Implementation details
ZooKeeper is one of the first well-known open-source coordination systems. It's implemented in Java, has quite a simple and powerful data model. ZooKeeper's coordination algorithm called ZAB (ZooKeeper Atomic Broadcast) doesn't provide linearizability guarantees for reads, because each ZooKeeper node serves reads locally. Unlike ZooKeeper ClickHouse Keeper is written in C++ and uses RAFT algorithm implementation. This algorithm allows to have linearizability for reads and writes, has several open-source implementations in different languages.

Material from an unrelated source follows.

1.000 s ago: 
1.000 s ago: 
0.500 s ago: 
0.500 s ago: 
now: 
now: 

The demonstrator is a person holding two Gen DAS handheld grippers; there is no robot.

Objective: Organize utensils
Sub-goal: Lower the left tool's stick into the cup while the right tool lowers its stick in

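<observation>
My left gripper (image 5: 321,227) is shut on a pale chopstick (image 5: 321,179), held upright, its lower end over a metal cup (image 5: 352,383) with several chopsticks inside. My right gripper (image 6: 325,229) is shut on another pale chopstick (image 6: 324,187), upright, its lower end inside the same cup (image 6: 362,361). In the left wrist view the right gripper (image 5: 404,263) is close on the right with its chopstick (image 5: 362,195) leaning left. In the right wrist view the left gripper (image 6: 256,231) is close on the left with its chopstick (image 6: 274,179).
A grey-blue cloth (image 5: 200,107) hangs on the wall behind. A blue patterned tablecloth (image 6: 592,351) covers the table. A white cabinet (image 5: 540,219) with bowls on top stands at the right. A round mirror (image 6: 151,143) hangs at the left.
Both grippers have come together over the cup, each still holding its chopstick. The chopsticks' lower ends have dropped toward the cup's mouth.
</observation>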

By default, ClickHouse Keeper provides the same guarantees as ZooKeeper (linearizable writes, non-linearizable reads). It has a compatible client-server protocol, so any standard ZooKeeper client can be used to interact with ClickHouse Keeper. Snapshots and logs have an incompatible format with ZooKeeper, but clickhouse-keeper-converter
tool allows to convert ZooKeeper data to ClickHouse Keeper snapshot. Interserver protocol in ClickHouse Keeper is also incompatible with ZooKeeper so mixed ZooKeeper / ClickHouse Keeper cluster is impossible.

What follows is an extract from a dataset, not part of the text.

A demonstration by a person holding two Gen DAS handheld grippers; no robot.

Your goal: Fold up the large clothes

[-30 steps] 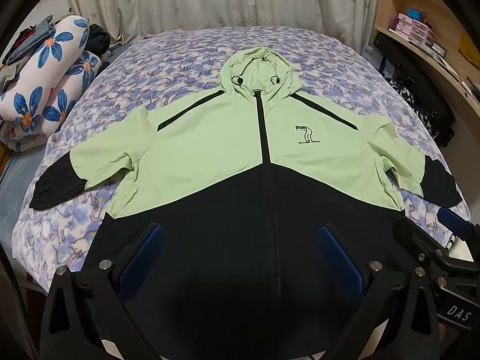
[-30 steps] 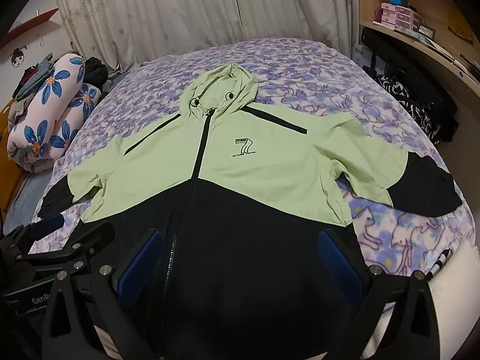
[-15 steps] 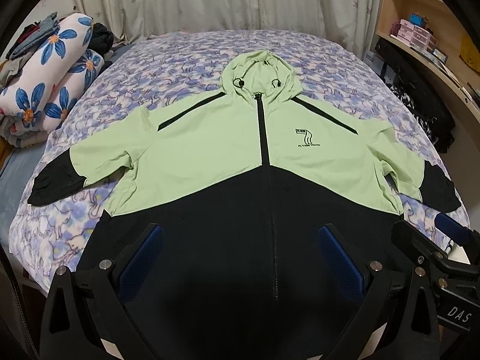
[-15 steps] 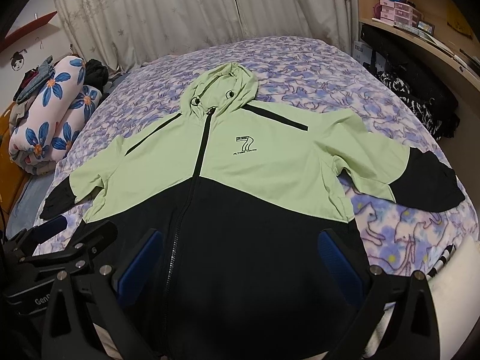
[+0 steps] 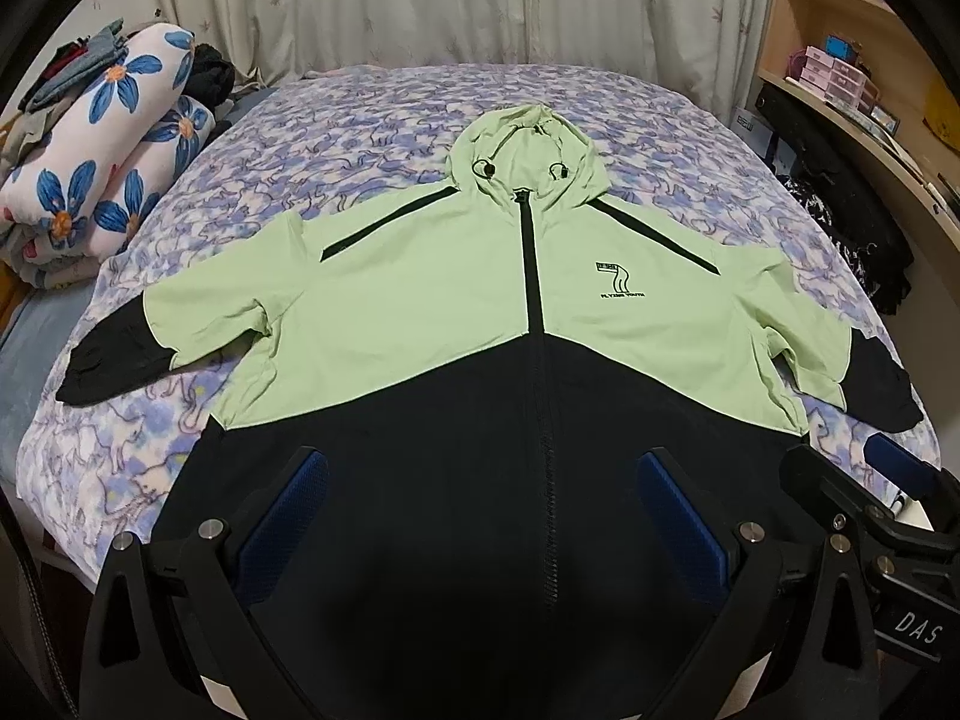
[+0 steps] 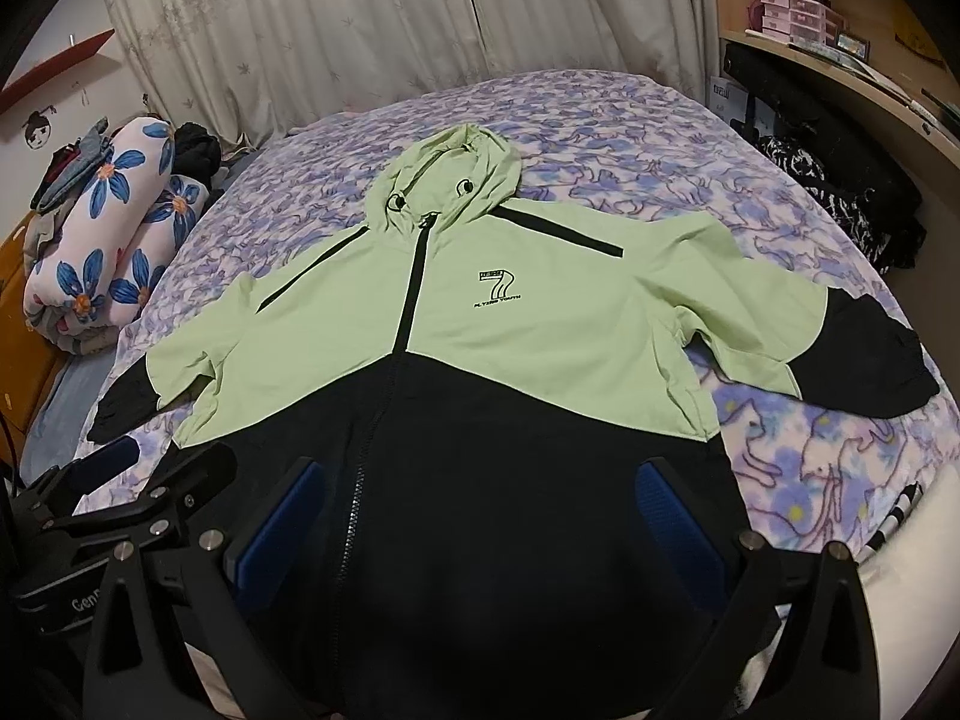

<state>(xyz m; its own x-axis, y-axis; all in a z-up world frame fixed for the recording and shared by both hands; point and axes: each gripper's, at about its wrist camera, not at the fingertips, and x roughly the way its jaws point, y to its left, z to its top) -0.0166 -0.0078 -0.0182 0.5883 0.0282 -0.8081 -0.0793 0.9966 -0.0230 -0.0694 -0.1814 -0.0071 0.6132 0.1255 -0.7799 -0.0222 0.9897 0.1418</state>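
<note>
I see the jacket (image 5: pixel 420 324) lying flat, front up and zipped, on the bed (image 5: pixel 372 120), hood toward the far curtains (image 5: pixel 420 0), both sleeves spread out to the sides. Top half light green, bottom half and cuffs black. The bedspread is purple and white with a cat-like print.

My left gripper (image 5: pixel 480 516) hangs above the black hem, fingers spread wide, nothing between the blue pads (image 5: pixel 282 510). My right gripper (image 6: pixel 480 516) is likewise released, empty, over the hem further right. Each shows at the edge of the other's view.

Room: rolled flowered bedding (image 6: pixel 108 228) stacked at the left of the bed, with dark clothes on top. Wooden shelves (image 6: pixel 840 18) on the right carry pink boxes (image 6: pixel 798 12). Dark patterned cloth (image 6: pixel 840 192) is heaped below the shelf.
</note>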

ClickHouse Keeper supports Access Control List (ACL) the same way as ZooKeeper does. ClickHouse Keeper supports the same set of permissions and has the identical built-in schemes: world
, auth
, digest
, host
and ip
. Digest authentication scheme uses pair username:password
. Password is encoded in Base64.
!!! info "Note" External integrations are not supported.
Configuration
ClickHouse Keeper can be used as a standalone replacement for ZooKeeper or as an internal part of the ClickHouse server, but in both cases configuration is almost the same .xml
file. The main ClickHouse Keeper configuration tag is <keeper_server>
. Keeper configuration has the following parameters:
tcp_port
— Port for a client to connect (default for ZooKeeper is2181
).tcp_port_secure
— Secure port for an SSL connection between client and keeper-server.server_id
— Unique server id, each participant of the ClickHouse Keeper cluster must have a unique number (1, 2, 3, and so on).log_storage_path
— Path to coordination logs, better to store logs on the non-busy device (same for ZooKeeper).snapshot_storage_path
— Path to coordination snapshots.
Other common parameters are inherited from the ClickHouse server config (listen_host
, logger
, and so on).
Internal coordination settings are located in <keeper_server>.<coordination_settings>
section:
operation_timeout_ms
— Timeout for a single client operation (ms) (default: 10000).session_timeout_ms
— Timeout for client session (ms) (default: 30000).dead_session_check_period_ms
— How often ClickHouse Keeper check dead sessions and remove them (ms) (default: 500).heart_beat_interval_ms
— How often a ClickHouse Keeper leader will send heartbeats to followers (ms) (default: 500).election_timeout_lower_bound_ms
— If the follower didn't receive heartbeats from the leader in this interval, then it can initiate leader election (default: 1000).election_timeout_upper_bound_ms
— If the follower didn't receive heartbeats from the leader in this interval, then it must initiate leader election (default: 2000).rotate_log_storage_interval
— How many log records to store in a single file (default: 100000).reserved_log_items
— How many coordination log records to store before compaction (default: 100000).snapshot_distance
— How often ClickHouse Keeper will create new snapshots (in the number of records in logs) (default: 100000).snapshots_to_keep
— How many snapshots to keep (default: 3).stale_log_gap
— Threshold when leader considers follower as stale and sends the snapshot to it instead of logs (default: 10000).fresh_log_gap
— When node became fresh (default: 200).max_requests_batch_size
- Max size of batch in requests count before it will be sent to RAFT (default: 100).force_sync
— Callfsync
on each write to coordination log (default: true).quorum_reads
— Execute read requests as writes through whole RAFT consensus with similar speed (default: false).raft_logs_level
— Text logging level about coordination (trace, debug, and so on) (default: system default).auto_forwarding
— Allow to forward write requests from followers to the leader (default: true).shutdown_timeout
— Wait to finish internal connections and shutdown (ms) (default: 5000).startup_timeout
— If the server doesn't connect to other quorum participants in the specified timeout it will terminate (ms) (default: 30000).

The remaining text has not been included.